WORK INSTRUCTION:
What's needed is a full, exact retyping of the records.

SUPPLIED RECORDS:
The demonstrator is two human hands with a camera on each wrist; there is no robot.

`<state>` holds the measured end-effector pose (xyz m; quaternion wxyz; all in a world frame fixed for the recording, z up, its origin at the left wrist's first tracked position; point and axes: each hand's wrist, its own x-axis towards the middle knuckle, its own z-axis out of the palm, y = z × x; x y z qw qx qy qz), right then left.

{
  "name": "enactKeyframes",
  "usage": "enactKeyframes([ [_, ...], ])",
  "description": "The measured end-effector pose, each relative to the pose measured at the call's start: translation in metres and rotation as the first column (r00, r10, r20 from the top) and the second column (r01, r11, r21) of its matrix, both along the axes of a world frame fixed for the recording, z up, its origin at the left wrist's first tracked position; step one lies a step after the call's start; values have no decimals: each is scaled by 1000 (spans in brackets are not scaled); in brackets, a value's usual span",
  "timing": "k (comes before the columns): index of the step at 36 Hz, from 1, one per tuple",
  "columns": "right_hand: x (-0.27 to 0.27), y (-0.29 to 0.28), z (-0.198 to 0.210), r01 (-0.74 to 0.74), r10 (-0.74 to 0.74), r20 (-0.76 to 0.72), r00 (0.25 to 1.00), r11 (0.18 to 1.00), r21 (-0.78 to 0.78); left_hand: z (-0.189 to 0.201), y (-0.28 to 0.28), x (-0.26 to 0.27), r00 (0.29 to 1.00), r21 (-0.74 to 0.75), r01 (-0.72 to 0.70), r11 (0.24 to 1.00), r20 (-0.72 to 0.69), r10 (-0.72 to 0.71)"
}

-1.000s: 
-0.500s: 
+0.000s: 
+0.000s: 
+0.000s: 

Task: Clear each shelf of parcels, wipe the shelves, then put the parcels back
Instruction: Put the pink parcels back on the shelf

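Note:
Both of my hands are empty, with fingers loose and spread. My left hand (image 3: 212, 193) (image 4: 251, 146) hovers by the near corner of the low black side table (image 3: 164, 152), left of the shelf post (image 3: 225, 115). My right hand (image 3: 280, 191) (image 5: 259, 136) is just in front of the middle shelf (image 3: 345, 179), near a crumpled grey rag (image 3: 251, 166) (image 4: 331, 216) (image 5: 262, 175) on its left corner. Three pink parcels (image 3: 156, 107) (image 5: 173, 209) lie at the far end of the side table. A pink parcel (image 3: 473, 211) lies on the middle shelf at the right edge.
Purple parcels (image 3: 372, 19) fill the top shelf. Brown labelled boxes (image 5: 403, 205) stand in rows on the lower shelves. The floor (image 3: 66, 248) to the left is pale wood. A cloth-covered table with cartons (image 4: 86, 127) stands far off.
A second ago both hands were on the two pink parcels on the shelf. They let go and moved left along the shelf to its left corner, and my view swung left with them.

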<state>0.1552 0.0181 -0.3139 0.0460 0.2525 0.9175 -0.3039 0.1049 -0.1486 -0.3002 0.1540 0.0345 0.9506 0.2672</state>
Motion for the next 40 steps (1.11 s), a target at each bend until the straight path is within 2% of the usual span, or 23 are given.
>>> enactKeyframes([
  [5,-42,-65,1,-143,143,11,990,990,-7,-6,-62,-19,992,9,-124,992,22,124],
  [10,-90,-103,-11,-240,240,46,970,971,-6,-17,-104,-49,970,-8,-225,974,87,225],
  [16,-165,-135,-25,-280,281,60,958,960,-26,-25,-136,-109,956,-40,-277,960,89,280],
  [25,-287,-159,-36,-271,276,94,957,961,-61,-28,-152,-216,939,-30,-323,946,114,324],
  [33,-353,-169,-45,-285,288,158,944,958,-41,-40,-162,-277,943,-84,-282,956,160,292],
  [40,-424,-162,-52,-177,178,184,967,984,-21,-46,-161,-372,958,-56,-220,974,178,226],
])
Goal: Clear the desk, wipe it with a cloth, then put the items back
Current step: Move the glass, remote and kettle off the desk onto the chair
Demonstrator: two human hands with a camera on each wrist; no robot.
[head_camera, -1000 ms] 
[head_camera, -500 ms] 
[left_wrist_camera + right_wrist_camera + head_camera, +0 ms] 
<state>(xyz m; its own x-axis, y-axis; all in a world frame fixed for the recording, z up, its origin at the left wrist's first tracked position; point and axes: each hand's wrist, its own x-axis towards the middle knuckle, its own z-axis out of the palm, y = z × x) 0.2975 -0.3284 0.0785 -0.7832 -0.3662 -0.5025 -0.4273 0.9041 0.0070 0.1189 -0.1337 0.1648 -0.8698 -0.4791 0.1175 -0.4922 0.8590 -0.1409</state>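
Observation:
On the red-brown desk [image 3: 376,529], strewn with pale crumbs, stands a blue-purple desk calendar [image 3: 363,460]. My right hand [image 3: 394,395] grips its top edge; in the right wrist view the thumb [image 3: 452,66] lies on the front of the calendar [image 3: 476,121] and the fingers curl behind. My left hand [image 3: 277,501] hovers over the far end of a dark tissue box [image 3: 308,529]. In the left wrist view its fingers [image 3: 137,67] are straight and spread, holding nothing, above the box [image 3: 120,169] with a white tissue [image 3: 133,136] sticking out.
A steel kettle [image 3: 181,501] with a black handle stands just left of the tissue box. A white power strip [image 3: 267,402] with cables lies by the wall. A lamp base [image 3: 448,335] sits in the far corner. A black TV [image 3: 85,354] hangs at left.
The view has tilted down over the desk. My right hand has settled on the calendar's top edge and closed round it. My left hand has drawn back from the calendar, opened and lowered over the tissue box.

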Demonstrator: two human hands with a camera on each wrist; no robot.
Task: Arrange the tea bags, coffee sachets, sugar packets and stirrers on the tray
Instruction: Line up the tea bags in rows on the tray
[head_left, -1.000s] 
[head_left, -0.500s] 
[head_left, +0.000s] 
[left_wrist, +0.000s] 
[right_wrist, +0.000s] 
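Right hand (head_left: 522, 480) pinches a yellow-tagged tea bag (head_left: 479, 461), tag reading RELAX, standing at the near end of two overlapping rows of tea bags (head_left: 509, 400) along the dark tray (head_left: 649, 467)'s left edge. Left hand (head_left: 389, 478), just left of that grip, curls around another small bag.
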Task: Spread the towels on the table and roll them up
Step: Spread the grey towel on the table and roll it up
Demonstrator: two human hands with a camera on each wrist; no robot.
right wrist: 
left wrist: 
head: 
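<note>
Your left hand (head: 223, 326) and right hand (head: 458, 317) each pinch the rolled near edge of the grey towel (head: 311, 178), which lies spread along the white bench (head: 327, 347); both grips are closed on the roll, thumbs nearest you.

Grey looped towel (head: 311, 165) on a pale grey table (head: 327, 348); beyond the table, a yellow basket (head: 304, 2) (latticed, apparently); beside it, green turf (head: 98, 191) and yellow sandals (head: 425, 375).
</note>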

COMPLETED EXERCISE:
The demonstrator is two human hands with a camera on each wrist; there is no robot.

`<state>` holds the measured end-effector pose (xyz m; quaternion wxyz; all in a world frame fixed for the recording, z up, its origin at the left wrist's first tracked position; point and axes: each hand's wrist, its own x-axis towards the middle knuckle, its own z-axis out of the palm, y = z × x; x y z qw qx qy qz), right then left.

{
  "name": "enactKeyframes",
  "usage": "enactKeyframes([ [_, ...], ])",
  "description": "The measured end-effector pose, each relative to the pose measured at the call's start: translation in metres and rotation as the first column (r00, r10, r20 from the top) and the second column (r01, r11, r21) of its matrix, both along the axes of a world frame fixed for the recording, z up, its origin at the left wrist's first tracked position; step one lies a step after the call's start; values have no decimals: each is scaled by 1000 (spans in brackets are not scaled); in brackets, a value's usual span",
  "timing": "k (comes before the columns): index of the step at 36 Hz, from 1, one per tuple",
  "columns": "right_hand: x (-0.27 to 0.27), y (-0.29 to 0.28), z (-0.198 to 0.210), r01 (-0.74 to 0.74), r10 (-0.74 to 0.74), r20 (-0.76 to 0.72), r00 (0.25 to 1.00), r11 (0.18 to 1.00), r21 (-0.78 to 0.78); left_hand: z (-0.189 to 0.201), y (-0.28 to 0.28), x (-0.26 to 0.27), r00 (0.29 to 1.00), r21 (-0.74 to 0.75), r01 (-0.72 to 0.70), r11 (0.24 to 1.00), r20 (-0.72 to 0.69), r10 (-0.72 to 0.71)"
}

-1.000s: 
-0.500s: 
+0.000s: 
+0.000s: 
+0.000s: 

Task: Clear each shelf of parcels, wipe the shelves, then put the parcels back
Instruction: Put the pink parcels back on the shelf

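Note:
Both of my hands are empty, with fingers loose and spread. My left hand (image 3: 212, 193) (image 4: 251, 146) hovers by the near corner of the low black side table (image 3: 164, 152), left of the shelf post (image 3: 225, 115). My right hand (image 3: 280, 191) (image 5: 259, 136) is just in front of the middle shelf (image 3: 345, 179), near a crumpled grey rag (image 3: 251, 166) (image 4: 331, 216) (image 5: 262, 175) on its left corner. Three pink parcels (image 3: 156, 107) (image 5: 173, 209) lie at the far end of the side table. A pink parcel (image 3: 473, 211) lies on the middle shelf at the right edge.
Purple parcels (image 3: 372, 19) fill the top shelf. Brown labelled boxes (image 5: 403, 205) stand in rows on the lower shelves. The floor (image 3: 66, 248) to the left is pale wood. A cloth-covered table with cartons (image 4: 86, 127) stands far off.
A second ago both hands were on the two pink parcels on the shelf. They let go and moved left along the shelf to its left corner, and my view swung left with them.
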
<state>0.1552 0.0181 -0.3139 0.0460 0.2525 0.9175 -0.3039 0.1049 -0.1486 -0.3002 0.1540 0.0345 0.9506 0.2672</state>
Motion for the next 40 steps (1.11 s), a target at each bend until the straight path is within 2% of the usual span, or 23 are given.
>>> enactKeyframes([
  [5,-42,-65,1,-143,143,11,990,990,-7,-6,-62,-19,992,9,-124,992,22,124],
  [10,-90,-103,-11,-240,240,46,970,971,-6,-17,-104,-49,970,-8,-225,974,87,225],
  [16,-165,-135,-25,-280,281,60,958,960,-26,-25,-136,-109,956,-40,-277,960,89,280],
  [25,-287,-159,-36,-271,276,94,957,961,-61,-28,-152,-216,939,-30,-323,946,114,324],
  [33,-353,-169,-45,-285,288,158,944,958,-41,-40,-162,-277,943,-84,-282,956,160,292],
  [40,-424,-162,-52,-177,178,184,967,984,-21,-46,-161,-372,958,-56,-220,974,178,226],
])
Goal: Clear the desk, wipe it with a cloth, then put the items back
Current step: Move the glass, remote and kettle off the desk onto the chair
Demonstrator: two human hands with a camera on each wrist; no robot.
[head_camera, -1000 ms] 
[head_camera, -500 ms] 
[left_wrist_camera + right_wrist_camera + head_camera, +0 ms] 
<state>(xyz m; its own x-axis, y-axis; all in a world frame fixed for the recording, z up, its origin at the left wrist's first tracked position; point and axes: each hand's wrist, its own x-axis towards the middle knuckle, its own z-axis out of the palm, y = z × x) 0.2975 -0.3284 0.0785 -0.7832 -0.3662 -0.5025 -0.4273 0.9041 0.0070 0.1189 -0.1337 0.1648 -0.8698 -0.4791 0.1175 -0.4922 0.8590 -0.1409</state>
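Observation:
On the red-brown desk [image 3: 376,529], strewn with pale crumbs, stands a blue-purple desk calendar [image 3: 363,460]. My right hand [image 3: 394,395] grips its top edge; in the right wrist view the thumb [image 3: 452,66] lies on the front of the calendar [image 3: 476,121] and the fingers curl behind. My left hand [image 3: 277,501] hovers over the far end of a dark tissue box [image 3: 308,529]. In the left wrist view its fingers [image 3: 137,67] are straight and spread, holding nothing, above the box [image 3: 120,169] with a white tissue [image 3: 133,136] sticking out.
A steel kettle [image 3: 181,501] with a black handle stands just left of the tissue box. A white power strip [image 3: 267,402] with cables lies by the wall. A lamp base [image 3: 448,335] sits in the far corner. A black TV [image 3: 85,354] hangs at left.
The view has tilted down over the desk. My right hand has settled on the calendar's top edge and closed round it. My left hand has drawn back from the calendar, opened and lowered over the tissue box.
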
Demonstrator: two human hands with a camera on each wrist; no robot.
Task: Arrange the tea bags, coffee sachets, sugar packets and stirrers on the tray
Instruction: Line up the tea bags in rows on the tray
[head_left, -1.000s] 
[head_left, -0.500s] 
[head_left, +0.000s] 
[left_wrist, +0.000s] 
[right_wrist, +0.000s] 
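Right hand (head_left: 522, 480) pinches a yellow-tagged tea bag (head_left: 479, 461), tag reading RELAX, standing at the near end of two overlapping rows of tea bags (head_left: 509, 400) along the dark tray (head_left: 649, 467)'s left edge. Left hand (head_left: 389, 478), just left of that grip, curls around another small bag.
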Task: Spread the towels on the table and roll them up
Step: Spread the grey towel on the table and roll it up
Demonstrator: two human hands with a camera on each wrist; no robot.
right wrist: 
left wrist: 
head: 
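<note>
Your left hand (head: 223, 326) and right hand (head: 458, 317) each pinch the rolled near edge of the grey towel (head: 311, 178), which lies spread along the white bench (head: 327, 347); both grips are closed on the roll, thumbs nearest you.

Grey looped towel (head: 311, 165) on a pale grey table (head: 327, 348); beyond the table, a yellow basket (head: 304, 2) (latticed, apparently); beside it, green turf (head: 98, 191) and yellow sandals (head: 425, 375).
</note>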

This exercise requires no further output.